◆ **Exercise**
What is needed is an exact copy of the records, with the images left out.

◆ **Data section**
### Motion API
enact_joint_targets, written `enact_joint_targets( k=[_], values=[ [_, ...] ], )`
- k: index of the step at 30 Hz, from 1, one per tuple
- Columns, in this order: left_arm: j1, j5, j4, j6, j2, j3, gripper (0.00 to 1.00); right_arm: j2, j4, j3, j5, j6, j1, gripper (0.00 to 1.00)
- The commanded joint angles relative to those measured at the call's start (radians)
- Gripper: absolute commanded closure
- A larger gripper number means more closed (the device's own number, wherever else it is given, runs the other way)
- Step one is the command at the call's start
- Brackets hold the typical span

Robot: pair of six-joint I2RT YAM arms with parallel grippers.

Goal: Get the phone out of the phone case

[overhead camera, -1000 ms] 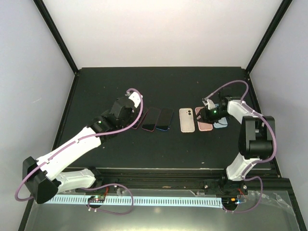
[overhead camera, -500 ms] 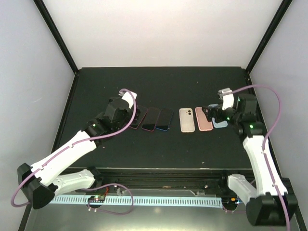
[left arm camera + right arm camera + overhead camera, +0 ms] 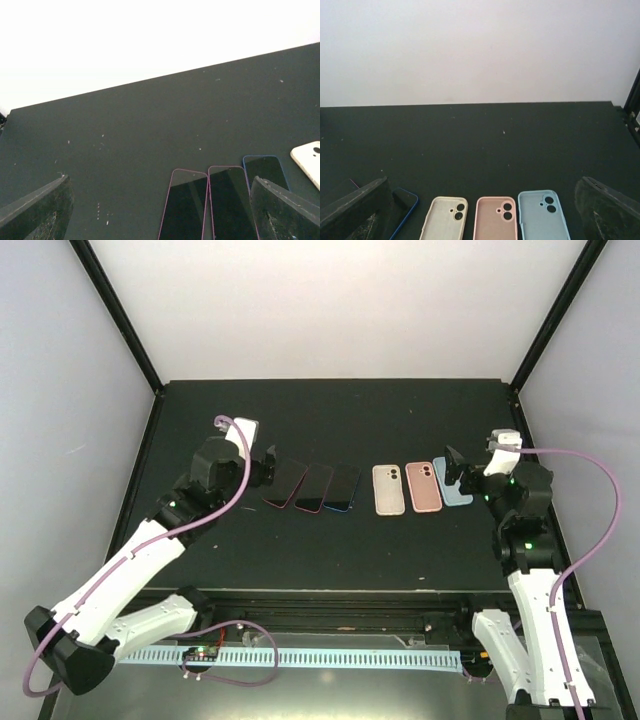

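Observation:
Three phones lie screen up side by side left of centre: two pink-edged phones (image 3: 285, 483) (image 3: 314, 487) (image 3: 185, 205) (image 3: 230, 200) and a blue-edged phone (image 3: 343, 487) (image 3: 265, 170) (image 3: 404, 205). To their right lie three empty phone cases, inside up: cream case (image 3: 388, 489) (image 3: 444, 218), pink case (image 3: 424, 486) (image 3: 495, 218), light blue case (image 3: 458, 483) (image 3: 540, 215). My left gripper (image 3: 266, 464) (image 3: 160, 215) hovers open just left of the phones, holding nothing. At the blue case's right end, my right gripper (image 3: 453, 469) (image 3: 482, 215) is open and empty.
The black table (image 3: 330, 420) is bounded by black frame posts and white walls at the back and sides. A rail (image 3: 330, 600) runs along the near edge by the arm bases. Pink cables loop off both arms.
Both arms have drawn back outward, the left to the left and the right to the right. Both grippers opened wide, the right one coming off the light blue case.

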Motion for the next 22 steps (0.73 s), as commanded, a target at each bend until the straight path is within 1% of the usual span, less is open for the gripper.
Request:
enact_joint_targets(
  k=[1, 12, 22],
  values=[
    [0.003, 0.011, 0.063, 0.005, -0.041, -0.028, 0.02, -0.043, 0.047, -0.029, 0.039, 0.039, -0.003, 0.0],
    [-0.016, -0.023, 0.086, 0.044, -0.055, -0.054, 0.03, -0.052, 0.046, -0.025, 0.058, 0.037, -0.007, 0.0],
    [-0.022, -0.029, 0.086, 0.051, -0.051, -0.057, 0.03, -0.051, 0.045, -0.029, 0.021, 0.03, -0.01, 0.0]
  ],
)
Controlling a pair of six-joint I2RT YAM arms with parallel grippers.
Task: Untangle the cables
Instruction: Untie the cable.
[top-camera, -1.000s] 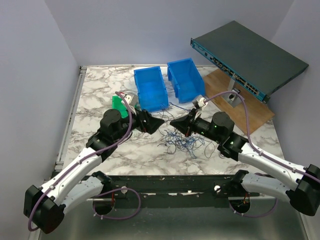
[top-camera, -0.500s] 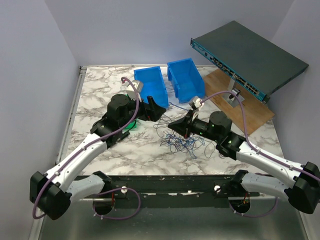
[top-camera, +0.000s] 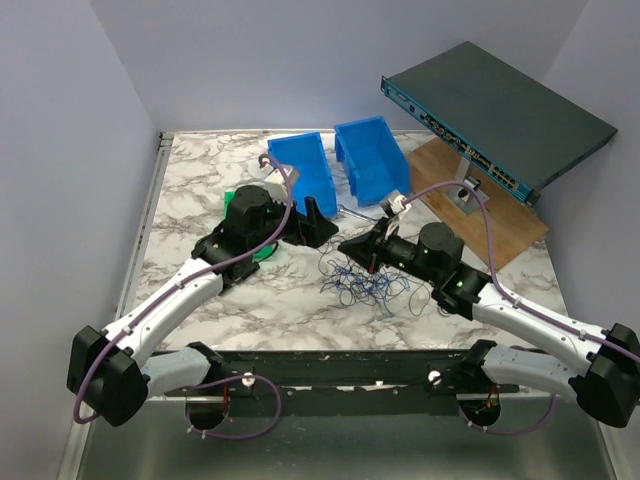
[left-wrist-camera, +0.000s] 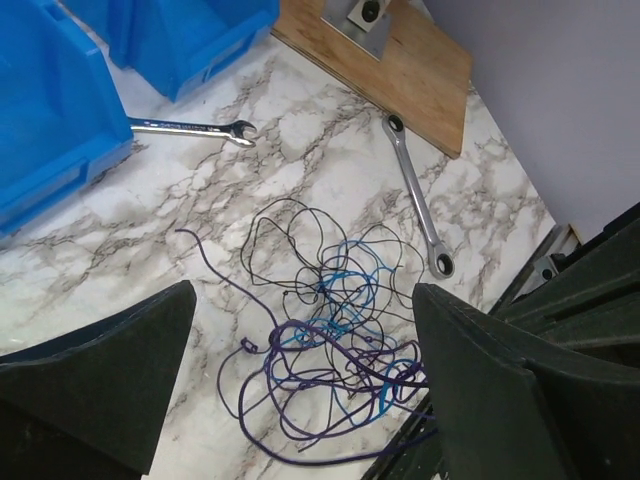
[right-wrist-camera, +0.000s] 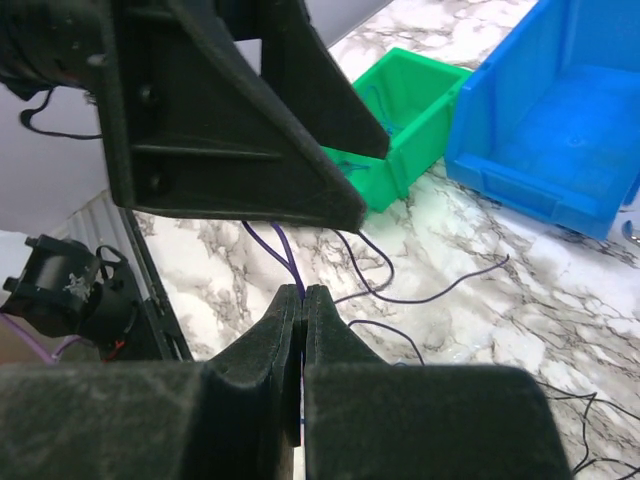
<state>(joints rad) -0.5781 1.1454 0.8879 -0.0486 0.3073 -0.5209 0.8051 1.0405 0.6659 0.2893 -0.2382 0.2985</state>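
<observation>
**Inspector:** Location of the cables?

**Examiner:** The cables (top-camera: 365, 283) lie in one loose knot on the table (top-camera: 190, 180), at the centre of the top view, just below the blue bins (top-camera: 300, 180). Blue, purple and dark strands loop through each other. None lies fully apart from the rest.

**Inspector:** Right gripper?

**Examiner:** The right gripper (right-wrist-camera: 301, 292) is pinched closed. Its wrist view shows a purple strand running up out of the meeting tips, so I judge that it holds one cable at the knot's upper-left edge. The likely purpose is to anchor that strand or draw it clear.

**Inspector:** Left gripper?

**Examiner:** The left gripper (left-wrist-camera: 302, 295) has its jaws wide apart with nothing between them. It sits at the upper left of the knot in the top view, and its camera looks down on the tangle. I judge that it is placed to take a second strand opposite the right, so the two can pull apart.

**Inspector:** Hazards?

**Examiner:** Two wrenches (left-wrist-camera: 415, 190) lie just beside the knot, in the upper half of the left wrist view, and a loop could snag on either. The green bin (right-wrist-camera: 410, 100), upper centre of the right wrist view, is probably where freed cables go. Its contents are too small to tell.
</observation>
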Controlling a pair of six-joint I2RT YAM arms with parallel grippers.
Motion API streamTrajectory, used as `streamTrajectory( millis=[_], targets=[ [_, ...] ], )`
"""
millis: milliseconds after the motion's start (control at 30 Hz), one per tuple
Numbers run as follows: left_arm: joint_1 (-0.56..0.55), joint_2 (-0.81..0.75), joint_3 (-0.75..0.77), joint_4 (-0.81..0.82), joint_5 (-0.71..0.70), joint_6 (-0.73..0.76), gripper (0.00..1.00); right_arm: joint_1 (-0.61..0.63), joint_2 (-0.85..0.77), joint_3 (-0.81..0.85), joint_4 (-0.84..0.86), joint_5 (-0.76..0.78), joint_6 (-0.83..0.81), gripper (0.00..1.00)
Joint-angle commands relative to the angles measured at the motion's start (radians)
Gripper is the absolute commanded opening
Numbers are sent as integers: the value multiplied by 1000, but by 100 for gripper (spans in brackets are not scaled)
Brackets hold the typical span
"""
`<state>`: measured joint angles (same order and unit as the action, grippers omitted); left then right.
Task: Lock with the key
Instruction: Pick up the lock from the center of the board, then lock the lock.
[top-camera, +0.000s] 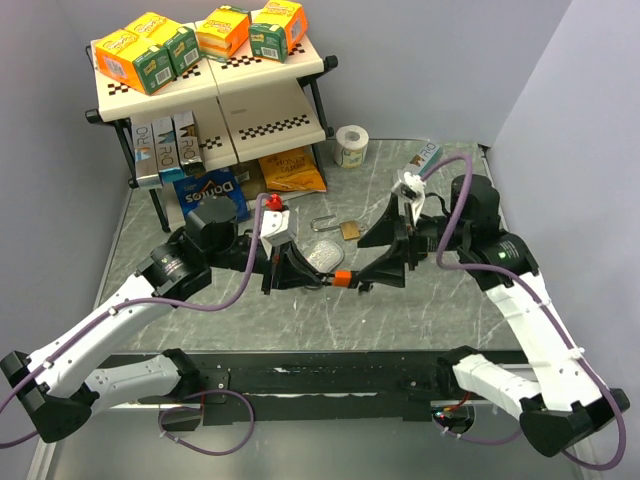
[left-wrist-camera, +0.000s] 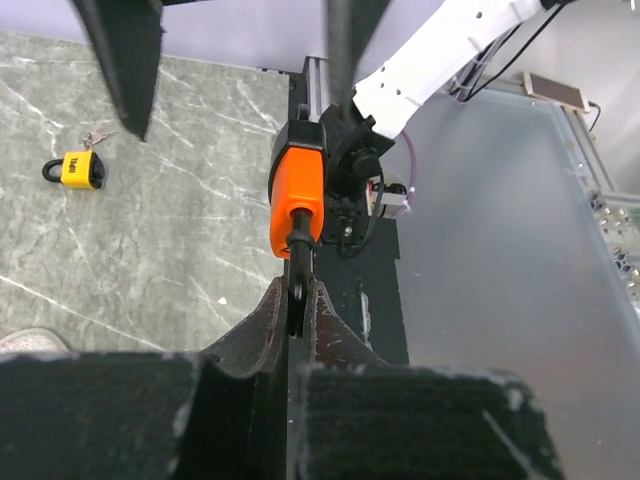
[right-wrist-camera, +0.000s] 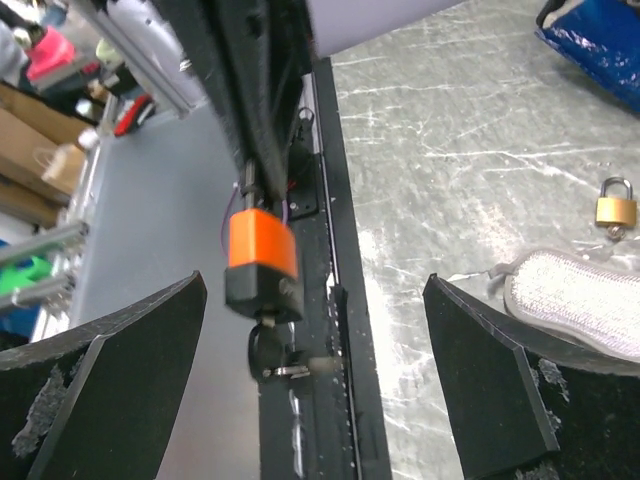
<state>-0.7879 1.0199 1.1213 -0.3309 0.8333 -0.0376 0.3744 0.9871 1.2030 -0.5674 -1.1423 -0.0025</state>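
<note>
The left fingers (left-wrist-camera: 272, 325) are closed on the black shackle (left-wrist-camera: 297, 285) of the orange padlock (left-wrist-camera: 297, 195) and hold it in the air above the worktop (top-camera: 420, 325). The padlock hangs over the middle part of the worktop, somewhat nearer to the near edge than to the far edge, and it lies almost level between the 2 arms. Its body points away from the left fingers, toward the right arm.

A key (right-wrist-camera: 268, 345) with a black head sits in the end of the padlock opposite to the shackle, and a small metal ring (right-wrist-camera: 297, 371) hangs from it. The right fingers (right-wrist-camera: 490, 370) are spread wide, 1 on each side of the padlock and the key. In the right wrist view neither of them touches the key or the padlock.

A second padlock, brass in colour (top-camera: 350, 229), lies on the worktop behind the held one, toward the far edge. Just beside it, on the near side, lies a flat grey pouch (top-camera: 325, 255). A white shelf rack (top-camera: 215, 85) with 2 levels stands at the far left corner and carries yellow and green boxes on top. A roll of tape (top-camera: 351, 146) stands near the far edge, to the right of the rack.
</note>
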Motion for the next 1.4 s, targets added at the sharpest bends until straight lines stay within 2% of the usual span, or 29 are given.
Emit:
streamTrajectory(
  millis=[0,167,267,367,400,467,600,800,867,1133,1367],
  targets=[
    [-1,-21,28,110,39,-62,1,27,-53,-3,-74,-40,-184,97],
    [-1,-6,35,144,49,-114,1,124,-48,18,-146,53,-300,91],
    [-1,0,35,165,49,-140,1,181,-45,17,-161,102,-346,82],
    [-1,0,28,176,53,-151,1,193,-42,21,-144,119,-338,63],
    [-1,-1,26,181,52,-156,1,196,-39,24,-135,124,-338,54],
    [-1,0,23,188,49,-157,1,204,-39,30,-123,131,-333,48],
    [-1,-1,15,214,47,-163,1,212,-24,36,-89,109,-291,24],
    [-4,-3,-23,286,59,-183,1,227,-4,32,-42,56,-235,11],
    [-8,-3,-32,302,56,-189,1,233,2,29,-22,38,-219,2],
    [-42,-1,-69,383,36,-203,1,261,36,32,43,-5,-130,0],
    [-111,22,-107,466,30,-286,1,262,53,23,201,24,-2,0]
  ],
)
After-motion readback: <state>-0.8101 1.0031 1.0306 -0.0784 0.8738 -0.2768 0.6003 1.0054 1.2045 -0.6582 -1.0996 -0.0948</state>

◆ **Solution to the problem**
### Motion API
enact_joint_targets, written `enact_joint_targets( k=[_], values=[ [_, ...] ], )`
- k: index of the step at 30 Hz, from 1, one per tuple
- Columns, in this order: left_arm: j1, j5, j4, j6, j2, j3, gripper (0.00 to 1.00); right_arm: j2, j4, j3, j5, j6, j1, gripper (0.00 to 1.00)
- The commanded joint angles relative to those measured at the call's start (radians)
- Gripper: absolute commanded closure
- A larger gripper number means more closed (the device's own number, wherever else it is given, runs the other way)
- Step one is the command at the call's start
- Brackets hold the typical span

Robot: pair of six-joint I2RT YAM arms with parallel grippers.

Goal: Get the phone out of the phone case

[overhead camera, -1000 ms] 
[overhead camera, -500 ms] 
[left arm camera + right arm camera + overhead camera, +0 ms] 

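Observation:
Three phones lie screen up side by side left of centre: two pink-edged phones (image 3: 285, 483) (image 3: 314, 487) (image 3: 185, 205) (image 3: 230, 200) and a blue-edged phone (image 3: 343, 487) (image 3: 265, 170) (image 3: 404, 205). To their right lie three empty phone cases, inside up: cream case (image 3: 388, 489) (image 3: 444, 218), pink case (image 3: 424, 486) (image 3: 495, 218), light blue case (image 3: 458, 483) (image 3: 540, 215). My left gripper (image 3: 266, 464) (image 3: 160, 215) hovers open just left of the phones, holding nothing. At the blue case's right end, my right gripper (image 3: 453, 469) (image 3: 482, 215) is open and empty.
The black table (image 3: 330, 420) is bounded by black frame posts and white walls at the back and sides. A rail (image 3: 330, 600) runs along the near edge by the arm bases. Pink cables loop off both arms.
Both arms have drawn back outward, the left to the left and the right to the right. Both grippers opened wide, the right one coming off the light blue case.
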
Motion for the next 22 steps (0.73 s), as commanded, a target at each bend until the straight path is within 1% of the usual span, less is open for the gripper.
Request:
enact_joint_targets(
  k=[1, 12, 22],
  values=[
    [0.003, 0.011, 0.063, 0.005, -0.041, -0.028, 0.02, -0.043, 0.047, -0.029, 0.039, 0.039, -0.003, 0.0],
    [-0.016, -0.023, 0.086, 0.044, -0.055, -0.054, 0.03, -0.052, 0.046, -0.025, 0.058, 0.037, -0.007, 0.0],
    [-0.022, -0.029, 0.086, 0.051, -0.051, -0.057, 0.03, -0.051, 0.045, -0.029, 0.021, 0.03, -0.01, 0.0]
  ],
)
Controlling a pair of six-joint I2RT YAM arms with parallel grippers.
Task: Untangle the cables
Instruction: Untie the cable.
[top-camera, -1.000s] 
[top-camera, -0.500s] 
[top-camera, +0.000s] 
[left-wrist-camera, +0.000s] 
[right-wrist-camera, +0.000s] 
<state>(joints rad) -0.5781 1.1454 0.8879 -0.0486 0.3073 -0.5209 0.8051 1.0405 0.6659 0.2893 -0.2382 0.2985</state>
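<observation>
**Inspector:** Location of the cables?

**Examiner:** The cables (top-camera: 365, 283) lie in one loose knot on the table (top-camera: 190, 180), at the centre of the top view, just below the blue bins (top-camera: 300, 180). Blue, purple and dark strands loop through each other. None lies fully apart from the rest.

**Inspector:** Right gripper?

**Examiner:** The right gripper (right-wrist-camera: 301, 292) is pinched closed. Its wrist view shows a purple strand running up out of the meeting tips, so I judge that it holds one cable at the knot's upper-left edge. The likely purpose is to anchor that strand or draw it clear.

**Inspector:** Left gripper?

**Examiner:** The left gripper (left-wrist-camera: 302, 295) has its jaws wide apart with nothing between them. It sits at the upper left of the knot in the top view, and its camera looks down on the tangle. I judge that it is placed to take a second strand opposite the right, so the two can pull apart.

**Inspector:** Hazards?

**Examiner:** Two wrenches (left-wrist-camera: 415, 190) lie just beside the knot, in the upper half of the left wrist view, and a loop could snag on either. The green bin (right-wrist-camera: 410, 100), upper centre of the right wrist view, is probably where freed cables go. Its contents are too small to tell.
</observation>
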Controlling a pair of six-joint I2RT YAM arms with parallel grippers.
Motion API streamTrajectory, used as `streamTrajectory( millis=[_], targets=[ [_, ...] ], )`
"""
millis: milliseconds after the motion's start (control at 30 Hz), one per tuple
Numbers run as follows: left_arm: joint_1 (-0.56..0.55), joint_2 (-0.81..0.75), joint_3 (-0.75..0.77), joint_4 (-0.81..0.82), joint_5 (-0.71..0.70), joint_6 (-0.73..0.76), gripper (0.00..1.00); right_arm: joint_1 (-0.61..0.63), joint_2 (-0.85..0.77), joint_3 (-0.81..0.85), joint_4 (-0.84..0.86), joint_5 (-0.76..0.78), joint_6 (-0.83..0.81), gripper (0.00..1.00)
Joint-angle commands relative to the angles measured at the motion's start (radians)
Gripper is the absolute commanded opening
Numbers are sent as integers: the value multiplied by 1000, but by 100 for gripper (spans in brackets are not scaled)
Brackets hold the typical span
"""
`<state>`: measured joint angles (same order and unit as the action, grippers omitted); left then right.
Task: Lock with the key
Instruction: Pick up the lock from the center of the board, then lock the lock.
[top-camera, +0.000s] 
[left-wrist-camera, +0.000s] 
[right-wrist-camera, +0.000s] 
<state>-0.7879 1.0199 1.1213 -0.3309 0.8333 -0.0376 0.3744 0.9871 1.2030 -0.5674 -1.1423 -0.0025</state>
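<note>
The left fingers (left-wrist-camera: 272, 325) are closed on the black shackle (left-wrist-camera: 297, 285) of the orange padlock (left-wrist-camera: 297, 195) and hold it in the air above the worktop (top-camera: 420, 325). The padlock hangs over the middle part of the worktop, somewhat nearer to the near edge than to the far edge, and it lies almost level between the 2 arms. Its body points away from the left fingers, toward the right arm.

A key (right-wrist-camera: 268, 345) with a black head sits in the end of the padlock opposite to the shackle, and a small metal ring (right-wrist-camera: 297, 371) hangs from it. The right fingers (right-wrist-camera: 490, 370) are spread wide, 1 on each side of the padlock and the key. In the right wrist view neither of them touches the key or the padlock.

A second padlock, brass in colour (top-camera: 350, 229), lies on the worktop behind the held one, toward the far edge. Just beside it, on the near side, lies a flat grey pouch (top-camera: 325, 255). A white shelf rack (top-camera: 215, 85) with 2 levels stands at the far left corner and carries yellow and green boxes on top. A roll of tape (top-camera: 351, 146) stands near the far edge, to the right of the rack.
</note>
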Motion for the next 1.4 s, targets added at the sharpest bends until straight lines stay within 2% of the usual span, or 29 are given.
Emit:
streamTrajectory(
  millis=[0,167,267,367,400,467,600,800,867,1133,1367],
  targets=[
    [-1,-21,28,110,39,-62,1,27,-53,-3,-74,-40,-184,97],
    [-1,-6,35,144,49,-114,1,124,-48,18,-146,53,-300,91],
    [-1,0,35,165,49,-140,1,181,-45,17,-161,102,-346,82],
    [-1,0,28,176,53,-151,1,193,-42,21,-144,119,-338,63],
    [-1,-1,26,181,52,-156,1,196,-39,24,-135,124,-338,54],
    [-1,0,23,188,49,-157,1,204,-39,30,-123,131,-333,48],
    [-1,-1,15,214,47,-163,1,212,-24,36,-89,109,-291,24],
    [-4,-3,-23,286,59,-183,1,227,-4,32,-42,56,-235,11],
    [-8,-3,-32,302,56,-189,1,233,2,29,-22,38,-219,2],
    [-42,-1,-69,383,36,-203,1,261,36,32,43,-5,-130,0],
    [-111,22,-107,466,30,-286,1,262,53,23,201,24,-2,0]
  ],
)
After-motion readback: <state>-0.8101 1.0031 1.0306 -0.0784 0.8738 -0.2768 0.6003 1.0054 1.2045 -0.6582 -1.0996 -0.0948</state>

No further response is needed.